Time signal radio station in Switzerland

HBG was a low frequency time signal transmitter for the Swiss time reference system. It transmitted on 75 kHz with 20 kW power, and was located in Prangins, Switzerland.

Due to the cost of urgently needed renovation for the ageing antennas, and the ease with which all existing users could switch to the DCF77 time signal, the Swiss Federal Government decided to shut down HBG at the end of 2011.
HBG transmission ceased on New Year’s Day 2012 at 07:00:13.2 UTC.

On 6 September 2012 at 12:02:00 UTC both antenna towers were demolished by controlled explosives.

The HBG transmission format was very similar to DCF77. At the beginning of each second (with the exception of the 59th), the carrier signal was interrupted for a period of 0.1 s or 0.2 s, which corresponded to a binary "0" or "1". The transmission of the minute, hour, calendar date, day of the week, month and current year was achieved by means of a BCD code identical to that of DCF77.

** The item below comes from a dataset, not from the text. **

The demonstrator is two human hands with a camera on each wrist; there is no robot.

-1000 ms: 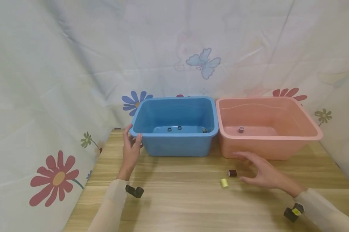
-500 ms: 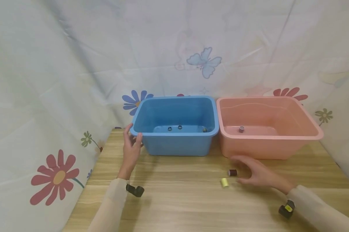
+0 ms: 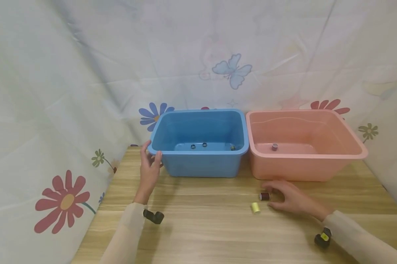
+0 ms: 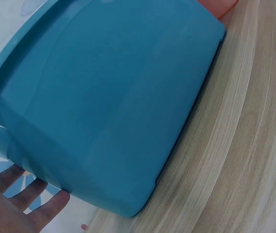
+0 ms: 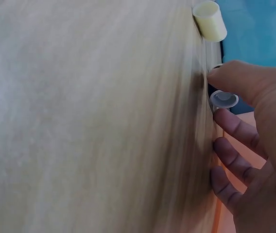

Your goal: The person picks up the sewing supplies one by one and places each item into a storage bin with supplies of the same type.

Like DCF77, the carrier was not interrupted during the last second of each minute.

Differences from the DCF77 time code:
- The carrier frequency.
- Phase modulation was not included.
- Amplitude modulation was done by disabling the transmitter (0% amplitude) rather than reducing it to 15% amplitude as DCF77 does.
- Announcement bits warning of impending time zone changes or leap seconds were sent 12 hours in advance, rather than 1 hour.
- The first pulse of each minute was not a standard 0 bit as DCF77 sends. Instead, it was a double pulse, two 0.1 s interruptions separated by 0.1 s of carrier. A triple pulse signalled the start of a new hour, and a four-pulse signal was transmitted at noon and midnight.

It is understood that this frequency is now available in Europe, as well as any other part of the world, for time signal dissemination.